Gözlerini kısıp bana baktı. "Düşmüş mü?"
"Evet, düşmüş." Bakışlarından verdiğim cevabın onu şüphelendirdiğini sezdim. bunun işime yarayıp yaramayacağından emin değildim.
"Hastane masrafları...?"
Aslında bu sorunun cevabını bilmiyordum ama kafama da takmamıştım. Çünkü neredeyse iki yıldır ne zaman parayla ilgili bir sorunum olsa kötü cadı sessizce çözerdi. Yani alışıktım.
Cevap vermek yerine omuz silkmeyi düşünüyordum ki Demir'in çekingen sesi duyuldu. "Ba-babam... Babam halletmiştir onu."
Süleyman Bey kıravatını gevşetti: "Senin babanı ben-"
"Şahin Bey sizin akrabanız mı?" diye atladım hemen. "Sima olarak benzemese de huyunuz tıpatıp aynı. Çocuğunuz olsa bu kadar olmaz." Demir derin bir nefes aldı.
"Akrabam değil, ama aile dostumuzdur. İyi çocuktur."
"Öyle. Sizi aratması sağ olsun. Hakkınızı nasıl öderim bilmem."
"Hakkı makkı boş ver şimdi. Ne zaman çıkacak annen?"
"Durun bakalım bir uyansın da... Daha belli değil."
"Arkadaşa ihtiyacın varsa kızımla eşimi göndereceğim İpek. Gelmek istiyorlar."

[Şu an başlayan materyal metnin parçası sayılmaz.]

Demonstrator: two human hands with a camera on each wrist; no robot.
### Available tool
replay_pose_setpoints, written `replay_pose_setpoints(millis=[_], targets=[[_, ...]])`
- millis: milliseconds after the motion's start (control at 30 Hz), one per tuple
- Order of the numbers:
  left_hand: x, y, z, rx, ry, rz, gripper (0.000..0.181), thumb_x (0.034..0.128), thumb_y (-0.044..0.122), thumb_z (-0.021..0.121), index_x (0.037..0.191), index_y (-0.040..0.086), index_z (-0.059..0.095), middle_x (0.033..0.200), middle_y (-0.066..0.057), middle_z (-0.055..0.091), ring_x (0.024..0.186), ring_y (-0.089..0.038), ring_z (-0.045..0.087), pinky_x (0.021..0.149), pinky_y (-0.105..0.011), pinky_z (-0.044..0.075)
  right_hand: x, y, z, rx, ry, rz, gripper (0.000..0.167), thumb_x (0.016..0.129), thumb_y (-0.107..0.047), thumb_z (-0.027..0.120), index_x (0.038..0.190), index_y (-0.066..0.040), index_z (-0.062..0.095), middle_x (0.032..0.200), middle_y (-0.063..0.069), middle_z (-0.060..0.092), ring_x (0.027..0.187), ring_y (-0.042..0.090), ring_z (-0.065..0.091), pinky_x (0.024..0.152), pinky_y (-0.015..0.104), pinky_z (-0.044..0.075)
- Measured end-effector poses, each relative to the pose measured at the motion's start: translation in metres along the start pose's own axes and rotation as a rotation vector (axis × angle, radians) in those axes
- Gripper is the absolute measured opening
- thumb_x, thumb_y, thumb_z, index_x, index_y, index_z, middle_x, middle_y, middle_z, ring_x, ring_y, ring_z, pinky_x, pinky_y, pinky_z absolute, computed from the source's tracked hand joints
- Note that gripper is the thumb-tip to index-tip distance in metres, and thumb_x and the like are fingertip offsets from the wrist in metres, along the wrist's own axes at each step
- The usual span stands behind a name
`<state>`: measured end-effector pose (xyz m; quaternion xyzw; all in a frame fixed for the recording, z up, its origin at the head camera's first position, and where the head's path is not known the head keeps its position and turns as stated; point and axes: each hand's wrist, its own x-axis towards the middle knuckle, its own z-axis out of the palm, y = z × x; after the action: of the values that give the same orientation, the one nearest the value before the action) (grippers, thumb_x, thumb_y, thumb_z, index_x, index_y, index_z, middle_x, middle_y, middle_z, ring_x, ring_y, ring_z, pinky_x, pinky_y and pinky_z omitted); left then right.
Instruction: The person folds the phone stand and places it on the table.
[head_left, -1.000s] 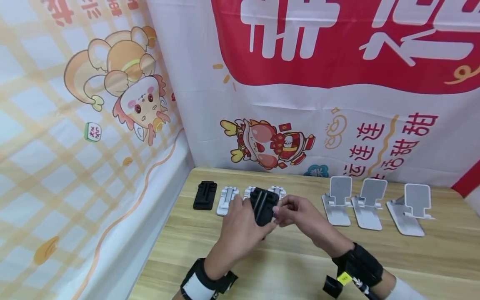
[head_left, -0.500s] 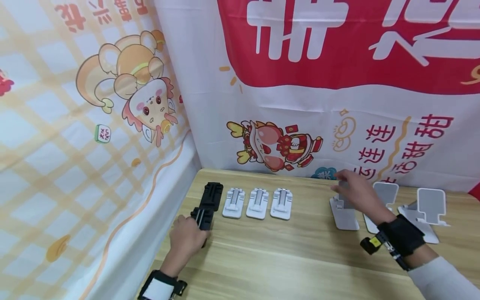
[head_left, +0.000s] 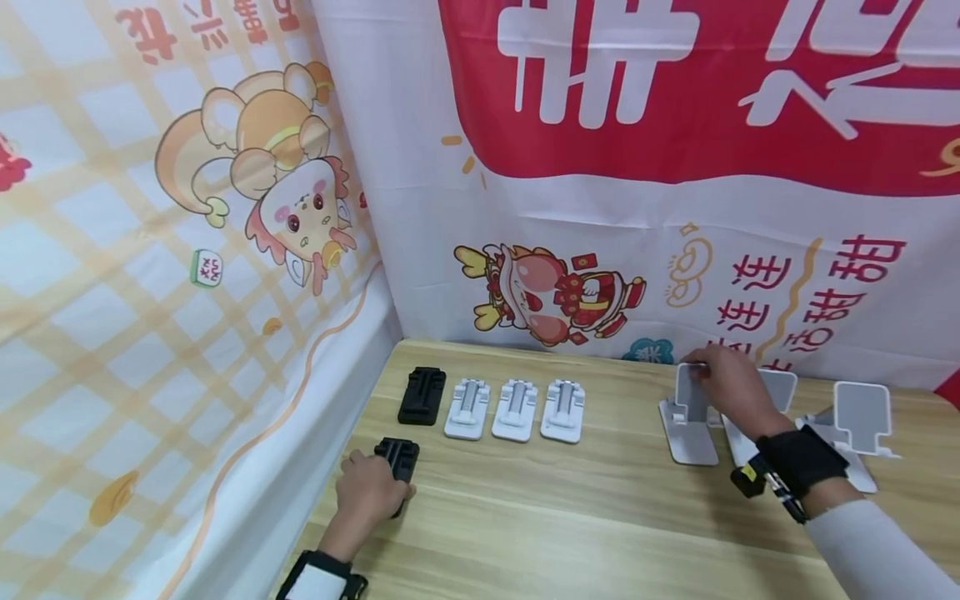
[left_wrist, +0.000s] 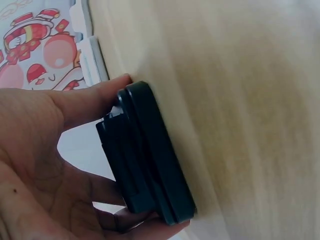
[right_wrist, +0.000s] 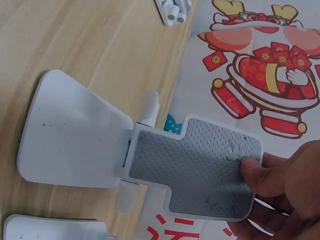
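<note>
My left hand (head_left: 369,492) grips a black folded phone stand (head_left: 399,458) by its edges, low over the table's left side. In the left wrist view, thumb and fingers span the black stand (left_wrist: 150,155) end to end, its flat base facing the wood. At the right, my right hand (head_left: 731,387) pinches the raised plate of an unfolded white phone stand (head_left: 690,442). The right wrist view has the thumb on the plate's grey pad (right_wrist: 195,170) and fingers behind it. This stand's white base (right_wrist: 75,132) rests on the table.
Another black folded stand (head_left: 422,396) lies at the back left, beside three white folded stands (head_left: 516,410) in a row. Another unfolded white stand (head_left: 862,417) is at the far right; one more is partly behind my right hand. Printed cloth (head_left: 420,250) hangs behind the wooden table (head_left: 562,517).
My hands were together on the black stand at the middle. The left has carried it left and down to the front-left; the right has moved right and taken hold of a white stand's plate.
</note>
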<state>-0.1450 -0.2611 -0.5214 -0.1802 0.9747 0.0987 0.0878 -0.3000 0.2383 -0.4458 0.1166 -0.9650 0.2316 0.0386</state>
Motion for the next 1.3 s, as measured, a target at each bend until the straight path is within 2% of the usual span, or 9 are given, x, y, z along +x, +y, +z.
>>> replay_pose_setpoints(millis=[300,433,567,733,867,967,1067,1200,1300], targets=[[-0.002,0.000,0.001,0.011,-0.023,-0.006,0.074,0.0794,0.049,0.085,0.095,-0.021,0.067,0.107,-0.034,0.051,0.094,-0.040,0.054,0.066,-0.047,0.057,0.005,0.006,0.003,-0.023,0.057,-0.030,0.022,0.089,0.012,0.065,0.107,0.007,0.075,0.099,0.024,0.073,0.083,0.032,0.066,0.070,0.048,0.057],[-0.002,0.003,0.000,0.009,-0.036,-0.005,0.092,0.0797,0.053,0.084,0.114,-0.028,0.057,0.110,-0.036,0.049,0.093,-0.038,0.053,0.064,-0.045,0.055,0.000,0.012,-0.004,-0.027,0.087,-0.074,0.018,0.088,0.012,0.067,0.103,0.008,0.076,0.096,0.024,0.074,0.082,0.032,0.067,0.071,0.050,0.056],[-0.004,0.011,-0.005,-0.028,0.037,0.013,0.100,0.0908,0.054,0.072,0.135,-0.030,0.040,0.123,-0.044,0.047,0.109,-0.050,0.054,0.080,-0.053,0.057,-0.003,0.011,-0.015,-0.029,0.125,-0.141,0.017,0.087,0.013,0.067,0.100,0.006,0.077,0.093,0.021,0.074,0.081,0.031,0.068,0.070,0.051,0.057],[-0.018,0.039,-0.022,-0.234,0.213,0.115,0.078,0.1032,0.041,0.059,0.144,-0.021,0.039,0.134,-0.040,0.049,0.123,-0.050,0.052,0.089,-0.054,0.056,-0.010,-0.014,-0.030,0.003,0.161,-0.191,0.019,0.088,0.013,0.066,0.102,0.006,0.077,0.092,0.019,0.072,0.082,0.031,0.067,0.070,0.051,0.058],[-0.033,0.076,-0.030,-0.599,0.247,0.254,0.052,0.1045,0.027,0.060,0.144,-0.006,0.052,0.120,-0.017,0.065,0.108,-0.028,0.064,0.082,-0.040,0.060,-0.020,-0.055,-0.036,0.033,0.163,-0.226,0.020,0.089,0.011,0.067,0.105,0.006,0.077,0.092,0.017,0.069,0.079,0.027,0.063,0.065,0.041,0.056],[-0.045,0.109,-0.031,-0.827,0.114,0.344,0.046,0.1047,0.029,0.059,0.141,0.001,0.058,0.110,-0.008,0.071,0.099,-0.022,0.069,0.083,-0.036,0.061,-0.030,-0.090,-0.040,0.064,0.155,-0.283,0.020,0.090,0.010,0.067,0.105,0.003,0.078,0.092,0.013,0.068,0.078,0.024,0.061,0.064,0.036,0.055],[-0.053,0.140,-0.028,-0.989,-0.113,0.410,0.053,0.1036,0.036,0.060,0.140,-0.002,0.057,0.111,-0.011,0.074,0.101,-0.024,0.071,0.088,-0.038,0.062,-0.041,-0.121,-0.044,0.106,0.145,-0.331,0.022,0.091,0.010,0.067,0.107,0.000,0.079,0.093,0.010,0.069,0.080,0.022,0.062,0.067,0.037,0.059],[-0.061,0.169,-0.025,-1.173,-0.414,0.419,0.053,0.1044,0.031,0.059,0.140,-0.007,0.054,0.116,-0.017,0.073,0.104,-0.027,0.073,0.090,-0.037,0.063,-0.059,-0.151,-0.046,0.125,0.140,-0.366,0.024,0.091,0.008,0.069,0.108,-0.004,0.080,0.094,0.007,0.072,0.082,0.020,0.066,0.073,0.037,0.063],[-0.068,0.180,-0.024,-1.257,-0.555,0.397,0.040,0.1053,0.018,0.055,0.137,-0.007,0.057,0.118,-0.018,0.072,0.103,-0.026,0.074,0.087,-0.036,0.063,-0.072,-0.165,-0.046,0.128,0.126,-0.382,0.023,0.091,0.007,0.071,0.107,-0.007,0.080,0.092,0.004,0.071,0.081,0.017,0.065,0.073,0.034,0.064]])
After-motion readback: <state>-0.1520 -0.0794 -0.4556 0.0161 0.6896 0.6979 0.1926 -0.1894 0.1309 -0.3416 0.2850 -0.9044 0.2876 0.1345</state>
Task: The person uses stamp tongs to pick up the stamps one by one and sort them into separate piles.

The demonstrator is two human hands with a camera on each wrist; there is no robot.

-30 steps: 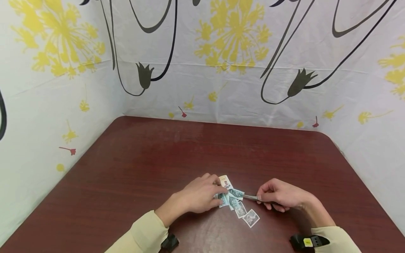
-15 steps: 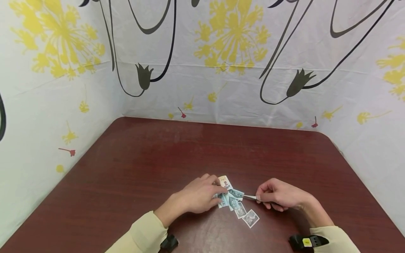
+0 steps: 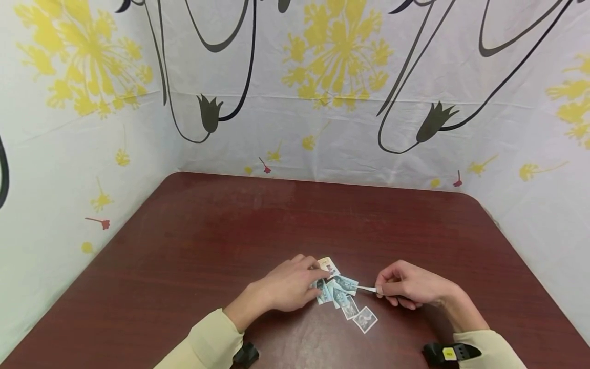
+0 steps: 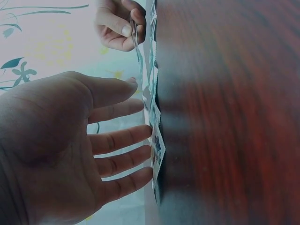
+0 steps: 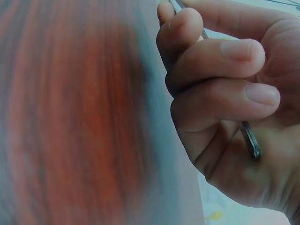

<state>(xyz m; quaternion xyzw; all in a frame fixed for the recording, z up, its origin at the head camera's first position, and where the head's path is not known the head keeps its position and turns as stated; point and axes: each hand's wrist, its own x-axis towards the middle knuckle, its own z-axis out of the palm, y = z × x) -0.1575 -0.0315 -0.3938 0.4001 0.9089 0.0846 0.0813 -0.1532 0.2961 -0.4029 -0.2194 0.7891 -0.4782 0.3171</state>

Gülümsedim. Süleyman Bey'in iki tane de çocuğu vardı. Kızı benden yaşça büyük, oğluysa orta okula gidiyordu. Ne karısıyla ne de çocuklarıyla tanışmıştım, ama zor zamanlarımda selamlarını getirirdi kahramanım. En az onun kadar iyi kalpli insanlar olduklarına emindim.
"Böyle bir zamanda tanışmak hiç hoş olmaz."
"Zamanı mı kaldı bu işin?"
"Boşuna yormayın insanları Süleyman Bey. Her şey için minnettarım, daha fazlasına gönlüm razı olmaz zaten."
"Ne o öyle veda eder gibi? Saçmalama." Kafasıyla Demir'in olduğu tarafı işaret etti. "Bununla takıla takıla mı böyle oldun sen?" Bakışlarımı farkında olmadan ona kaydırdım. Gözleri beklenti doluydu. Sanki 'işte arkadaşım var ya yanımda' dememi bekliyordu. Ona acıdım, sonra da kendime...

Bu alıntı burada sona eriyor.